What is expected
Looking at the data below, report how many lines contain "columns", with no other words.
-- Collected data follows --
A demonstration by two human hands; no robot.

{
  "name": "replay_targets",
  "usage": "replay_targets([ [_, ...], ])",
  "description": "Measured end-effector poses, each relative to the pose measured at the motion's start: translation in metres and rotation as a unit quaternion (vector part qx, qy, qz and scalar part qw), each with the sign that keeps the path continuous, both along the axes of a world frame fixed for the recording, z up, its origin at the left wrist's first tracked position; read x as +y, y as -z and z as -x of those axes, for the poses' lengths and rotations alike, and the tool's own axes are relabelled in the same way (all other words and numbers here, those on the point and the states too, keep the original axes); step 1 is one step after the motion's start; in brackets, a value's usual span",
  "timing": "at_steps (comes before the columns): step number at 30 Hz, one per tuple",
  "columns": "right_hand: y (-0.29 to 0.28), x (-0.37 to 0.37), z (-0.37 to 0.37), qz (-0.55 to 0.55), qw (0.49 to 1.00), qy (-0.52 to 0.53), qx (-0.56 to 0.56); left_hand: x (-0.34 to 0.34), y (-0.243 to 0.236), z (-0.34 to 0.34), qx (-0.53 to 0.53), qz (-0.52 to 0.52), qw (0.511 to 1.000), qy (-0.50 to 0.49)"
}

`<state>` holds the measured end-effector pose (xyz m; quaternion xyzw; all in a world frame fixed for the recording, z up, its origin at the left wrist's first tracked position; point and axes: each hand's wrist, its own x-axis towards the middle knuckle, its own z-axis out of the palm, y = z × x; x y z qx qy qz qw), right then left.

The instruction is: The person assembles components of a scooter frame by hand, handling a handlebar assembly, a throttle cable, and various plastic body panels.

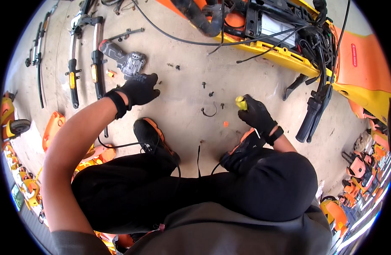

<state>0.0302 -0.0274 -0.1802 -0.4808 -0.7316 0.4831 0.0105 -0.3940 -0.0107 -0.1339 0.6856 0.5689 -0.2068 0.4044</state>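
My right hand (pixel 256 112), in a black glove, is closed around a small yellow-green object (pixel 241 103). Most of it is hidden by the fingers, so its kind does not show. A thin pale rod (pixel 257 133) shows beside that wrist; whether it belongs to the object I cannot tell. My left hand (pixel 140 90), also gloved in black, hovers at the head of a grey and black cordless drill (pixel 134 63) lying on the floor. Its fingers are loosely bent and apart, with nothing visible in them. Between the hands lie loose bolts (pixel 211 94) and a curved black strip (pixel 209 111).
A yellow and orange vehicle body (pixel 268 49) with trailing cables and a handlebar grip (pixel 309 121) lies at the far right. Fork tubes (pixel 97 68) rest at the far left. An orange scrap (pixel 225 124) lies near my right shoe (pixel 242 148). Orange vehicle parts (pixel 357 165) crowd both sides.
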Motion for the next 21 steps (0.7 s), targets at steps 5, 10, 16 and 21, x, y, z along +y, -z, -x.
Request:
replay_targets([
  [5, 0.003, -0.016, 0.043, 0.275, 0.945, -0.169, 0.049, -0.015, 0.025, 0.002, -0.058, 0.043, 0.997, -0.009],
  [10, 0.042, -0.045, 0.079, 0.248, 0.937, -0.226, 0.099, -0.046, 0.044, 0.013, -0.062, 0.082, 0.995, -0.005],
  [16, 0.026, 0.033, 0.099, 0.156, 0.975, 0.021, 0.158, -0.048, 0.045, 0.03, -0.041, 0.047, 0.998, -0.011],
  [21, 0.002, 0.074, 0.098, 0.201, 0.963, 0.098, 0.148, -0.014, -0.008, 0.029, 0.118, -0.003, 0.993, 0.001],
])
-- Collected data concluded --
Exercise solution
2